La paziente era stata da
noi operata ad aprile scorso per dei fibromi uterini. Essendo una donna giovane
che ancora voleva figli, abbiamo eseguito la miomectomia, lasciando l’utero in
sede.
Due settimane fa, si è
ripresentata in ospedale con dolori lancinanti al bassoventre, ed una
obiettività addominale di resistenza lignea solo ai quadranti inferiori.
L’ecografia dimostrava
una fomazione complessa (in parte liquida ed in parte solida) dietro l’ultero e
nello scavo del Douglas. Il test di gravidanza era negativo, ma l’ipotesi di
gravidanza ectopica rimaneva alta nella nostra lista di diagnosi differenziali,
in quanto sono molto frequenti i falsi negativi.
Entrati in sala abbiamo
trovato unsa situazione veramente complessa: non si trattava di una gravidanza
extrauterina, e non c’erano neppure aderenze sull’utero causate dalla
precedente miomectomia.
Nello scavo del Douglas
c’era invece una ingente quantità di pus e di materiale necrotico. Il sigma, il
cieco, l’appendice ed il colon destro erano ricoperti di fibrina ed arano
inglobati unaa massa necrotica. L’utero invece sembrava normale.
Siccome l’appendice era
infiammatissima e inglobata nel materiale necrotico, abbiamo pensato che si
trattasse di peritonite purulenta secondaria ad appendicite. Abbiamo quindi
eseguito appendicectomia e lavaggio della cavità peritoneale. Non siamo
riusciti a togliere tutte le “debris” dal Douglas ed abbiamo sperato che esse
si sarebbero riassorbite anche grazie agli antibiotici.
Le condizioni generali
della paziente sono rimaste buone nel post-operatorio, ma la quantità di pus
che fuoriusciva dai drenaggi non accennava a diminuire. Inoltre si era formata
una fistola a livello della ferita che drenava pus in abbondanza. Abbiamo quindi
deciso per un “second look”. La situazione che abbiamo trovato all’apertura
dell’addome era simile a quando avevamo operato la prima volta: abbondante
materiale necrotico e corpuscolato nel Douglas, ancora tantissimo pus, molte
più aderenze che avevano ormai interessato anche le anse del tenue. Non
convinto della prima diagnosi di appendicite, ho raccolto molto di tale
materiale per esame istologico e batteriologico: nella mia testa si faceva
strada la diagnosi di tubercolosi. Anche in questa occasione non abbiamo
trovato perforazioni intestinali e l’utero rimaneva bello. A supportare la mia
diagnosi non abbiamo però trovato alcun linfonodo ingrandito a livello
dell’omento e del mesentere. A dir la verità temevo anche un tumore maligno.
Il post-operatorio è
stato buono per alcuni giorni, ma poi sfortunatamente si è riformata una
fistola purulenta a livello della ferita cutanea. Mi sono illuso per due giorni
che la fistola potesse in realtà fungere da drenaggio per il pus. Medicavamo
due volte al giorno.
Oggi però è arrivata la
mazzata per me e per la paziente: dalla fistola usciva materiale stercoraceo;
non si poteva fare altro che entrare in sala di nuovo.
La situazione che abbiamo
trovato era sfortunatamente quella solita, ma ulteriormente aggravata: debris
nel Douglas, tanto pus, ma stavolta moltissime aderenze che stavano per causare
una vera e propria occlusione intestinale. La novità sono stati enormi
linfonodi caseosi sia sul mesocolon trasverso che su varie parti del mesentere.

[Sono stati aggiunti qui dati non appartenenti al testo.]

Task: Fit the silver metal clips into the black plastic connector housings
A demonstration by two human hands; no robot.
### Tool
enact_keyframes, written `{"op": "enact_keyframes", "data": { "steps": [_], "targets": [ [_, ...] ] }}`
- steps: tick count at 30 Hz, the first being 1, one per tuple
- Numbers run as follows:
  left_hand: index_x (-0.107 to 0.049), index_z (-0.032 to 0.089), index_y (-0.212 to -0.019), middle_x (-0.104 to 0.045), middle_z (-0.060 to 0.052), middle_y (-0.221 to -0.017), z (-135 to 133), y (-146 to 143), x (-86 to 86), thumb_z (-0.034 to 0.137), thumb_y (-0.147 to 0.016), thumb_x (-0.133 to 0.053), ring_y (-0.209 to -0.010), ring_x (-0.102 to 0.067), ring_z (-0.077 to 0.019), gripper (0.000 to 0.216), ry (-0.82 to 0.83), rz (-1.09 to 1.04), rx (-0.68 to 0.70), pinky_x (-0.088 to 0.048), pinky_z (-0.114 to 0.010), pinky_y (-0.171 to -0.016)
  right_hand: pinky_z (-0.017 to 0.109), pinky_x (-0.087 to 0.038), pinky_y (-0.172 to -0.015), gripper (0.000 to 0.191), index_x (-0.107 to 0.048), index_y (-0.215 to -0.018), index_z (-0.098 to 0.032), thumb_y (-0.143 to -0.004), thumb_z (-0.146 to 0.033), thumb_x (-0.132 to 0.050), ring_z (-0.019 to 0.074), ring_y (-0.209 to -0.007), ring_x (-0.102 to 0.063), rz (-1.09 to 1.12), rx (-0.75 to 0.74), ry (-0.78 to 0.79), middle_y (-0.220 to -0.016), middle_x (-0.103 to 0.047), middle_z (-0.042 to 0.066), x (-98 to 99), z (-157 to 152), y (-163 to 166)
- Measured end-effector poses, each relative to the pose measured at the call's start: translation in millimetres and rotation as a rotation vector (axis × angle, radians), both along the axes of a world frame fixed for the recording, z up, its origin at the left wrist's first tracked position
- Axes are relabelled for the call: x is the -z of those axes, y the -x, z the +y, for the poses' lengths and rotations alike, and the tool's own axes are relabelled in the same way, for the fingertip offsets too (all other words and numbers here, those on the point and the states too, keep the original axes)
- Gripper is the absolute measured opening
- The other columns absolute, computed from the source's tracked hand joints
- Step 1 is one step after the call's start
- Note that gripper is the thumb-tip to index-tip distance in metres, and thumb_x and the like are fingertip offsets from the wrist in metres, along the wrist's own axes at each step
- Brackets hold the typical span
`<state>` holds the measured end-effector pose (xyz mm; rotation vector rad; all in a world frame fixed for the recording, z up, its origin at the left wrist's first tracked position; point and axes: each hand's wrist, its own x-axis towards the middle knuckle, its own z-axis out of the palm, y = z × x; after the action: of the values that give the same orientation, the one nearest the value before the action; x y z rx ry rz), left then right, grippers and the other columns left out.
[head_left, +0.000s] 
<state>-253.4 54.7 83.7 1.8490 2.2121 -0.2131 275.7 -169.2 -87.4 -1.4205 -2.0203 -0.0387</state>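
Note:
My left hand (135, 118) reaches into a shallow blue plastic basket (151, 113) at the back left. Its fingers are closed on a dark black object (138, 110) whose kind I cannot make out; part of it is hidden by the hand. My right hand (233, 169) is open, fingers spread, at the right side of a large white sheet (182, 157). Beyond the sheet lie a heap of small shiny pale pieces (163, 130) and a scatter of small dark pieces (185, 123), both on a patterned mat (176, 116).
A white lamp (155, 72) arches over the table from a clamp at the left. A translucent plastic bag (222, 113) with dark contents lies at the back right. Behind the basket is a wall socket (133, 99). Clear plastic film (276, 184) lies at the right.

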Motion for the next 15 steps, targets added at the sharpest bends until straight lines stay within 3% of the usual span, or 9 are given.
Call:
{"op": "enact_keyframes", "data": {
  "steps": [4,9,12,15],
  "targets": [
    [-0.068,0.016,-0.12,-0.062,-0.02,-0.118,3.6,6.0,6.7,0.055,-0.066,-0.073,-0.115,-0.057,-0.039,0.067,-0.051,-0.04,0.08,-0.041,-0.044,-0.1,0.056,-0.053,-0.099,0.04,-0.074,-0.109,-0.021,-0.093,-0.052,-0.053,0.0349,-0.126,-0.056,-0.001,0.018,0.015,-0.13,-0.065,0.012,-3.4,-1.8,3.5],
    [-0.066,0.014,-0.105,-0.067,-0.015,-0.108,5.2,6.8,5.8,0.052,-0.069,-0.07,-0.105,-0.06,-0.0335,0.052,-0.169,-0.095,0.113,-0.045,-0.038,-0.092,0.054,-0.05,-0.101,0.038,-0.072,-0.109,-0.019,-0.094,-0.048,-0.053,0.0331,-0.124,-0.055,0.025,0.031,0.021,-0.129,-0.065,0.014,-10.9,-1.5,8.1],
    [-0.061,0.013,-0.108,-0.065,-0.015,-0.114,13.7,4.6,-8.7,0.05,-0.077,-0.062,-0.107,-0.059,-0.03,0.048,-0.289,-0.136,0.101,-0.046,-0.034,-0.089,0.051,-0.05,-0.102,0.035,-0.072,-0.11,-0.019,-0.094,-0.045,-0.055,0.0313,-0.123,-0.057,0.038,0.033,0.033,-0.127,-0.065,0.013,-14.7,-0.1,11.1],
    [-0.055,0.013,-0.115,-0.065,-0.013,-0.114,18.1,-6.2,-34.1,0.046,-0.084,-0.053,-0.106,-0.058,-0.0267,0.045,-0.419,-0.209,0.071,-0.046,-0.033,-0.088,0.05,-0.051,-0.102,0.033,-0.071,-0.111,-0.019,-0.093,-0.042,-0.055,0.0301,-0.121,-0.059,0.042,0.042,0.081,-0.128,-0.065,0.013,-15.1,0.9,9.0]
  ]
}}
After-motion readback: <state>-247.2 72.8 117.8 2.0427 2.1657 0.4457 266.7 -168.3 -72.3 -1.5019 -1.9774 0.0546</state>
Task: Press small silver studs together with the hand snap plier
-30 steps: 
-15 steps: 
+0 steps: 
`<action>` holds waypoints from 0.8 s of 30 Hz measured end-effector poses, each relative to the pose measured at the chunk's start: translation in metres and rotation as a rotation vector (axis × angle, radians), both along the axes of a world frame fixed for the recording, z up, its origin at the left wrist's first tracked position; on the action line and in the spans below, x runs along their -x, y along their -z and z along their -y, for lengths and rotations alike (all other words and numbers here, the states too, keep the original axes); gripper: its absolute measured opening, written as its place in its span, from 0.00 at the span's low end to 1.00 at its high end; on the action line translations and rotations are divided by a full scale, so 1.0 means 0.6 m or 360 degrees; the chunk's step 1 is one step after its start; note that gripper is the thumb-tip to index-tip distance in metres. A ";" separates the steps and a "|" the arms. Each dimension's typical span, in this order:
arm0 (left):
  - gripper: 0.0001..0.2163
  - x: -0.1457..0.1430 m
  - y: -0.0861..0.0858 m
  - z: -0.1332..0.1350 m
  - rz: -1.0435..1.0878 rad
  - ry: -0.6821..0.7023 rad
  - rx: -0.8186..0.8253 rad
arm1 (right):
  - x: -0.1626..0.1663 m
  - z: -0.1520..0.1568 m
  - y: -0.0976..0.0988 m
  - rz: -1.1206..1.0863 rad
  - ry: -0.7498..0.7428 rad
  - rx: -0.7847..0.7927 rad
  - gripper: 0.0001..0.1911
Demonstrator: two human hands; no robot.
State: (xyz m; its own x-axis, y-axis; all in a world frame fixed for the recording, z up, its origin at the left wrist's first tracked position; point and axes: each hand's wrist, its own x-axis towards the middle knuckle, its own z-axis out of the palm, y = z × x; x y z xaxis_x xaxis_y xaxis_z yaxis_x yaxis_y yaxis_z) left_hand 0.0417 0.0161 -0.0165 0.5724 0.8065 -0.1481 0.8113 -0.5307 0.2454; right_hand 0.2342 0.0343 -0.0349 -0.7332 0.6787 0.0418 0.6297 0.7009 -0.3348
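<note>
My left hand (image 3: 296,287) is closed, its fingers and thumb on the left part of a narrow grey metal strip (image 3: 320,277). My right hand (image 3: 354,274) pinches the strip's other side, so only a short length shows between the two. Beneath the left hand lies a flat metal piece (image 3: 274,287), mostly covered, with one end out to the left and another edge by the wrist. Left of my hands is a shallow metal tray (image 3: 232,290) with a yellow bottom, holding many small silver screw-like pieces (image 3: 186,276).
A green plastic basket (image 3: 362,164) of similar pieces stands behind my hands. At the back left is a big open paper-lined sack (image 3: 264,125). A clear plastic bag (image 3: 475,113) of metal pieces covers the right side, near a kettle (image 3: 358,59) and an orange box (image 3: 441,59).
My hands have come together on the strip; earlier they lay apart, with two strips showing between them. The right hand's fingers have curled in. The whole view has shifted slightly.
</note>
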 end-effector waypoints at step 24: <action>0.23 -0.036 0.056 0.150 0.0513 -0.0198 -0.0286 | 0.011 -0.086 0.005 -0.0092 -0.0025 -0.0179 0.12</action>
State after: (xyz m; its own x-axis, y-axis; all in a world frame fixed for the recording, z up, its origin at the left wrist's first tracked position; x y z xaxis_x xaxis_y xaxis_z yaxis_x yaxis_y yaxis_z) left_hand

Li abbiamo nuovamente raccolti per biopsia e batteriologico.
Le aderenze colpivano
tutto l’intestino, dal Treitz fino al retto. Abbiamo liberato le aderenze con
pazienza, cercando dovunque quella perforazione intestinale che sembrava essere
scomparsa. Avevamo quasi sperato che di perforazioni non ce ne fossero.
Prima di richiudere
l’addome, ho però deciso di iniettare per retto 20 ml di blu di metilene, ed è
a questo punto che, profondamente nel Douglas, in mezzo al materiale purulento
e necrotico, abbiamo visto spuntare il colorante: spuntava dal retto, ad una
distanza veramente irrisoria dall’ano.
Nel frattempo il
laboratorio ci ha confermato la presenza di cellule giganti di Langhans e di
micobatteri nel materiale caseoso raccolto nei molti linfonodi peritoneali.
Ci è dispiaciuto molto
dover ricorrere ad una colostomia sul trasverso, vicino alla flessura splenica.
Ora iniziamo la terapia
antitubercolare e speriamo quindi che la situazione migliori.
Ci auguriamo anche che il
retto, ora isolato dal transito fecale si possa richiudere, in modo da poter
ricanalizzare l’intestino tra qualche mese.